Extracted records
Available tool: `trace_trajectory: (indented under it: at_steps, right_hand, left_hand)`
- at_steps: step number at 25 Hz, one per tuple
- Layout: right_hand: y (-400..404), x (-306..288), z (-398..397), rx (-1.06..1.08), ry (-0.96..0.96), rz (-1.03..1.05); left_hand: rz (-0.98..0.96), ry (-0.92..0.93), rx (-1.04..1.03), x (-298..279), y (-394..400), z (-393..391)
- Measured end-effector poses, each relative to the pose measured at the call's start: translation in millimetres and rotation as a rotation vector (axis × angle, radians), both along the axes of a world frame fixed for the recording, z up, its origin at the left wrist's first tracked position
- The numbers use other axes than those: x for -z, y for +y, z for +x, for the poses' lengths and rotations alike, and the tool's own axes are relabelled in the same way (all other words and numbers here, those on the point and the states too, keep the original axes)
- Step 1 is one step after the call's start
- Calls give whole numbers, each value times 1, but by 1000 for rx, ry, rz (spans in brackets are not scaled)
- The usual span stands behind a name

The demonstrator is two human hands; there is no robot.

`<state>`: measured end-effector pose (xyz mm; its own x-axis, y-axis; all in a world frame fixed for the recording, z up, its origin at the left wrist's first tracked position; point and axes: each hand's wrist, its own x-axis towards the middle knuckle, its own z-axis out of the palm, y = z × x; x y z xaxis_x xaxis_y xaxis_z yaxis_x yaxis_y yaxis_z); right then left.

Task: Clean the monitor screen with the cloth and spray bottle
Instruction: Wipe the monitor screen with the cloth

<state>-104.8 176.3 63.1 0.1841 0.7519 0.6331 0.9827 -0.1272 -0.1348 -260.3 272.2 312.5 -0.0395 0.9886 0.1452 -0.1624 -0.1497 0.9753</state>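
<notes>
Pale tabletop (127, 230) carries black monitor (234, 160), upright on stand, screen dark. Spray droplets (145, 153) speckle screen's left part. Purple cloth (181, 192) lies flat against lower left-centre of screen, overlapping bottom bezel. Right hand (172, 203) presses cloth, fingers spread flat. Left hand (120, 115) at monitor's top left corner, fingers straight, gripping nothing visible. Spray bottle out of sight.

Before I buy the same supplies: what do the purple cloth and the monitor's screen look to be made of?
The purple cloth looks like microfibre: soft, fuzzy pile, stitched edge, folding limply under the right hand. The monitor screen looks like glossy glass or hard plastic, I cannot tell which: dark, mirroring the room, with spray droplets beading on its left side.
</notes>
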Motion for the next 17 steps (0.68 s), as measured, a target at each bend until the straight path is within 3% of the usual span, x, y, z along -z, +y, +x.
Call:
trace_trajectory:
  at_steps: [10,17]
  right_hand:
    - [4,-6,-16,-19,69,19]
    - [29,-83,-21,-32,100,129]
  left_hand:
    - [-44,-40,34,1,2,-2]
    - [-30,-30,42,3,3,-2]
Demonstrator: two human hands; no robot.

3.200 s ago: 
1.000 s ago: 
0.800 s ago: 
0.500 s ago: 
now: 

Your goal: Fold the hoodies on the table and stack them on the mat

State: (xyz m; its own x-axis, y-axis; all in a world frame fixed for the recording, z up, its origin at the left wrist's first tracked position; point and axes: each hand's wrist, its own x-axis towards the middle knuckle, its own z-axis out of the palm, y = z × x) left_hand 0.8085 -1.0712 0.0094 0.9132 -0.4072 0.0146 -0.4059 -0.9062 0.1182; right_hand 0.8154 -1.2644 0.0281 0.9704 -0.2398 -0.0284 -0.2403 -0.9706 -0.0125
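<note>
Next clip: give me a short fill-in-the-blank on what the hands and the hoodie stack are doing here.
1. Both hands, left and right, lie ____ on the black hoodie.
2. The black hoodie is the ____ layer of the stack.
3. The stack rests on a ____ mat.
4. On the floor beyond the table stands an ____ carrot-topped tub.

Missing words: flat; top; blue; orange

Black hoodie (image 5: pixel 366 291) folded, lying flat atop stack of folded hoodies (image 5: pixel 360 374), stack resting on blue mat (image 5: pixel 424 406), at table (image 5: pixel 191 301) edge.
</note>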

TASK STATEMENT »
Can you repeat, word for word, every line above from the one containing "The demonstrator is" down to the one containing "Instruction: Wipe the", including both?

EXPECTED ANSWER »
The demonstrator is two human hands; there is no robot.

`<state>`: measured end-effector pose (xyz mm; its own x-axis, y-axis; all in a world frame fixed for the recording, z up, its origin at the left wrist's first tracked position; point and axes: each hand's wrist, its own x-axis towards the middle knuckle, its own z-axis out of the palm, y = z × x; x y z xaxis_x xaxis_y xaxis_z yaxis_x yaxis_y yaxis_z); right then left.

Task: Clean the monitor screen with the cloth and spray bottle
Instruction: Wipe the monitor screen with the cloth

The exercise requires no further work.